Reproduce the listing that follows character for character, excluding its pictures.

Stored data:
---

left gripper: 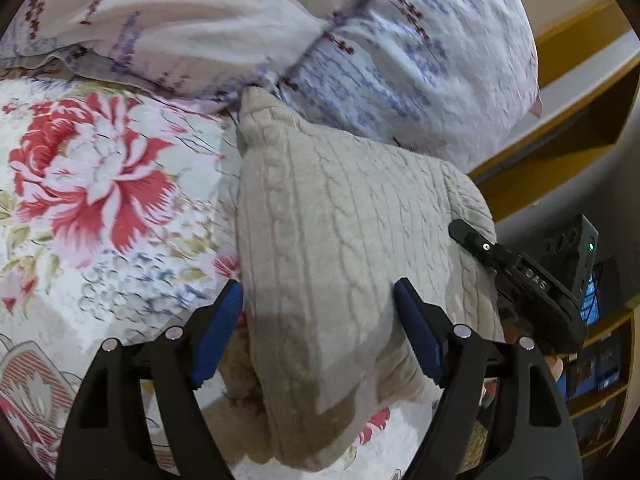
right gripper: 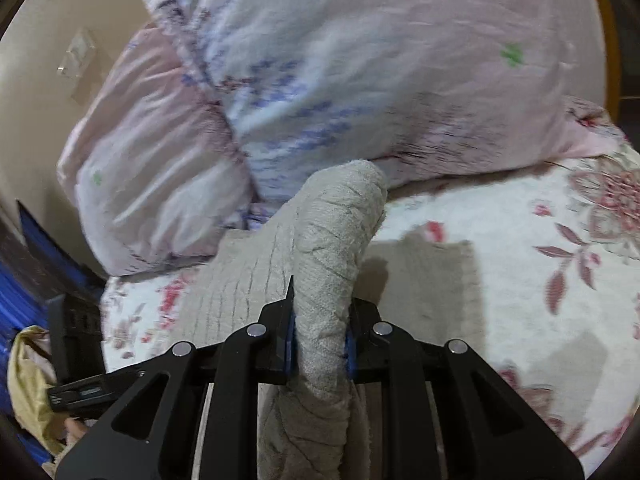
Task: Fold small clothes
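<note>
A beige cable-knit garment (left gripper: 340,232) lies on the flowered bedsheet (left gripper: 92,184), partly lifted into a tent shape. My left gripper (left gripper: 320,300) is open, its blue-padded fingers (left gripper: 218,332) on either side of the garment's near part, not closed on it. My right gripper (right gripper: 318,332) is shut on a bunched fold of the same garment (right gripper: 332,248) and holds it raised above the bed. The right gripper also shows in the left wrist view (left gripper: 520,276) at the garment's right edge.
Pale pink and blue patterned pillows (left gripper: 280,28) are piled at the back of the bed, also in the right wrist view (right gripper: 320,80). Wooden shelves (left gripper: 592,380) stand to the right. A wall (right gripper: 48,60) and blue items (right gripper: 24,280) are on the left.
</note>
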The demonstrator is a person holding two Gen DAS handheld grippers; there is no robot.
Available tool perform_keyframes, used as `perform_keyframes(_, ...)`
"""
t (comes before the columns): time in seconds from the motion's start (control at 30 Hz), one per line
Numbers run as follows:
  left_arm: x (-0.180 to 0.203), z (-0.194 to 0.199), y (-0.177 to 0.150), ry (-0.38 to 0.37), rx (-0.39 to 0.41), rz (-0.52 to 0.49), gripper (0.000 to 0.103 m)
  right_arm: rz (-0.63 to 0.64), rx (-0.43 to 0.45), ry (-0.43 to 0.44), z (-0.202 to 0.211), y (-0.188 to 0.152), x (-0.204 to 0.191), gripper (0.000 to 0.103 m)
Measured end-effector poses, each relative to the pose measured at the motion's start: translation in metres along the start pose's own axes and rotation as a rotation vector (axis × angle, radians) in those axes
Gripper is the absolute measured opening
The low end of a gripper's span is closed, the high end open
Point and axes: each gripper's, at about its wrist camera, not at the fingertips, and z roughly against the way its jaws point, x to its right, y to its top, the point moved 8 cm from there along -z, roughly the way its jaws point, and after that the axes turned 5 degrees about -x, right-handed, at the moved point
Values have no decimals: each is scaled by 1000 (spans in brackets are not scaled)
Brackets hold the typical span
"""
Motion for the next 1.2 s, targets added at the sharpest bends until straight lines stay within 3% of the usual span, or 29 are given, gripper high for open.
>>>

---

Result of this task:
left gripper: 
right gripper: 
Task: Fold small clothes
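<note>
A beige cable-knit garment (left gripper: 340,232) lies on the flowered bedsheet (left gripper: 92,184), partly lifted into a tent shape. My left gripper (left gripper: 320,300) is open, its blue-padded fingers (left gripper: 218,332) on either side of the garment's near part, not closed on it. My right gripper (right gripper: 318,332) is shut on a bunched fold of the same garment (right gripper: 332,248) and holds it raised above the bed. The right gripper also shows in the left wrist view (left gripper: 520,276) at the garment's right edge.
Pale pink and blue patterned pillows (left gripper: 280,28) are piled at the back of the bed, also in the right wrist view (right gripper: 320,80). Wooden shelves (left gripper: 592,380) stand to the right. A wall (right gripper: 48,60) and blue items (right gripper: 24,280) are on the left.
</note>
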The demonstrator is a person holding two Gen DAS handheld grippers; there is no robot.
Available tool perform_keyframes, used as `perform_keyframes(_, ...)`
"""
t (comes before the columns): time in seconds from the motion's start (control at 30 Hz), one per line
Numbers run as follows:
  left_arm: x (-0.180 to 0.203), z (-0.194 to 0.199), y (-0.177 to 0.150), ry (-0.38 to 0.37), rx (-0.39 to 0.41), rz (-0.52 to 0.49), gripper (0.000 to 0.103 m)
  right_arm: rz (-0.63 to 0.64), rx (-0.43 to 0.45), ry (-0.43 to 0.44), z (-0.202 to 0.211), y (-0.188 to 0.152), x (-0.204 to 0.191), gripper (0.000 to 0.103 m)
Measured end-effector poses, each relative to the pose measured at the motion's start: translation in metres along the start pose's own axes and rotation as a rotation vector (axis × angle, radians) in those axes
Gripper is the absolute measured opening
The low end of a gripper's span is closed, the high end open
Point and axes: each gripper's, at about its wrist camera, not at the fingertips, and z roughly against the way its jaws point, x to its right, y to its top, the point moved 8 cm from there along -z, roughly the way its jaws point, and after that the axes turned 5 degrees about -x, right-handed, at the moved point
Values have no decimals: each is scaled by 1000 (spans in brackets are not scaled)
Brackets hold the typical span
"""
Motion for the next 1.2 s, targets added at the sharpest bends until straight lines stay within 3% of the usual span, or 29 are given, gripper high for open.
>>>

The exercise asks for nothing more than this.